*EXERCISE BRIEF:* Repeat the lines of the data exactly, from the first one through the one that contains "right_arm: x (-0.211".

*INPUT DATA:*

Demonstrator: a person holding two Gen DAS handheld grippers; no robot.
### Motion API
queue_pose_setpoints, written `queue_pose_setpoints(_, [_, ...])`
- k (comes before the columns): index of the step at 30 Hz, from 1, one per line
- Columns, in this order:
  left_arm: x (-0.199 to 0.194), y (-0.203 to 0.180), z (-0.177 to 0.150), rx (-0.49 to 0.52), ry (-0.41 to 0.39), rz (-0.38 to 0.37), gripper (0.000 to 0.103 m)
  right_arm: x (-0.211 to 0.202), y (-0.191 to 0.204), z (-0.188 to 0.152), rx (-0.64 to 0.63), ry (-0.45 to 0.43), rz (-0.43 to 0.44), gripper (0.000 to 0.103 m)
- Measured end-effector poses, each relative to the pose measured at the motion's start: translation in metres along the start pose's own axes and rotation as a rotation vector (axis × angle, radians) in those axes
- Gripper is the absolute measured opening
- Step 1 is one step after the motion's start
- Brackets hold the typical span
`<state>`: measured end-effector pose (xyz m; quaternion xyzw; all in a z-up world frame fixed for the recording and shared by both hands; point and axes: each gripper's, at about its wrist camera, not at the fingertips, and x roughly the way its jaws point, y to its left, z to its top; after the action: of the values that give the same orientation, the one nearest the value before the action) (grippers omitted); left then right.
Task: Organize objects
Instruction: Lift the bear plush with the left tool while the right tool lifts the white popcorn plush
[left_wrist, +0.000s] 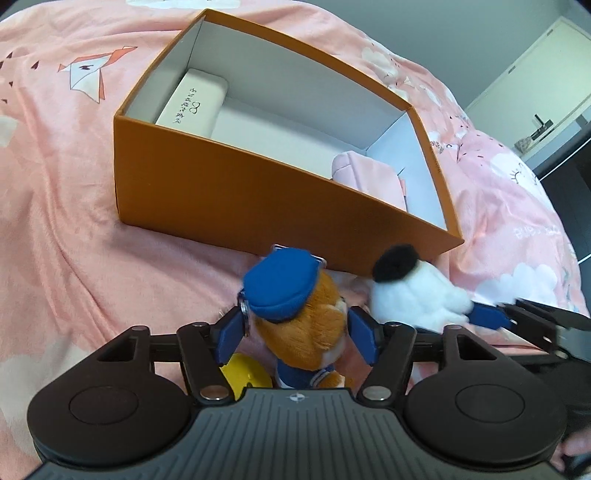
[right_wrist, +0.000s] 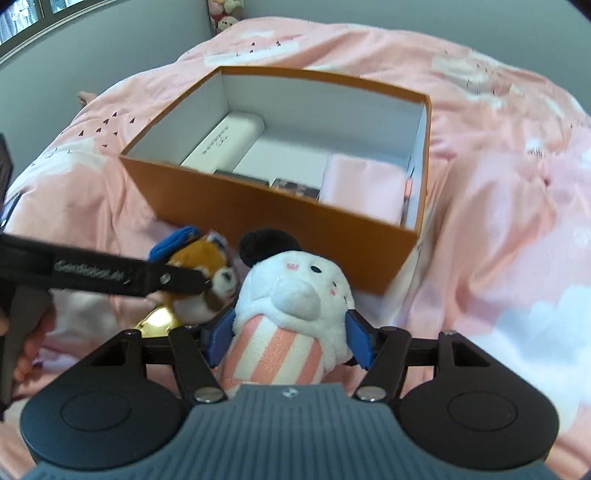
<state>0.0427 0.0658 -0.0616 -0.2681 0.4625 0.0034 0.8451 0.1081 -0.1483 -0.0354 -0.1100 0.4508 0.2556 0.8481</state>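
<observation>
An orange plush in a blue cap (left_wrist: 295, 317) stands on the pink bedding between the blue fingers of my left gripper (left_wrist: 297, 338). The jaws sit wide, with a slim gap at the left pad. Beside it is a white plush with a black ear and pink striped body (right_wrist: 295, 284), and my right gripper (right_wrist: 291, 339) is shut on its sides. The white plush (left_wrist: 413, 295) also shows at the right of the left wrist view. An open orange box (left_wrist: 258, 199) lies just beyond both toys. The orange plush (right_wrist: 199, 269) leans against the white one.
Inside the box (right_wrist: 295, 229) lie a white case (right_wrist: 225, 140), a pink pouch (right_wrist: 362, 184) and small dark boxes (right_wrist: 295, 186). A yellow object (left_wrist: 243, 373) rests under the orange plush. A person's hand (right_wrist: 33, 343) holds the left gripper. Pink bedding surrounds everything.
</observation>
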Motion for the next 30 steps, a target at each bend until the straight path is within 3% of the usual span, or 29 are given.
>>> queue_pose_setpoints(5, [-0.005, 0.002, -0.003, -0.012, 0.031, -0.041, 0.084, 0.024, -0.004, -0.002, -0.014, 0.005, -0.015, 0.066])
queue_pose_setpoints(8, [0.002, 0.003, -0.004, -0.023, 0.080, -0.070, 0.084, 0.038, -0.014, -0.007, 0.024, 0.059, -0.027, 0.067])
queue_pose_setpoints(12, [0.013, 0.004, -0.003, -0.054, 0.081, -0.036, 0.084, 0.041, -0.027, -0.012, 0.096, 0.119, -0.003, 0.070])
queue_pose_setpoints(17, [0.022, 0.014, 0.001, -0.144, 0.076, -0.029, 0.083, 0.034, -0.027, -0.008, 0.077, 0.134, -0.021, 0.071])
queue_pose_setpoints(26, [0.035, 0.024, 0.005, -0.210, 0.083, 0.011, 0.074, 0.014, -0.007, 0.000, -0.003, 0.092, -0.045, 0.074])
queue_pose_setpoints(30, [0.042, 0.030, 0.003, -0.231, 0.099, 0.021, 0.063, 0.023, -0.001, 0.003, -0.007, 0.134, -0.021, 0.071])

*RESPONSE:*
Demonstrator: a person holding two Gen DAS handheld grippers; no robot.
### Motion API
queue_pose_setpoints, written `queue_pose_setpoints(_, [_, ...])`
- k (comes before the columns): index of the step at 30 Hz, from 1, one per line
- Columns, in this order:
  left_arm: x (-0.199 to 0.194), y (-0.203 to 0.180), z (-0.177 to 0.150), rx (-0.49 to 0.52), ry (-0.41 to 0.39), rz (-0.38 to 0.37), gripper (0.000 to 0.103 m)
  right_arm: x (-0.211 to 0.202), y (-0.191 to 0.204), z (-0.188 to 0.152), rx (-0.64 to 0.63), ry (-0.45 to 0.43), rz (-0.43 to 0.44), gripper (0.000 to 0.103 m)

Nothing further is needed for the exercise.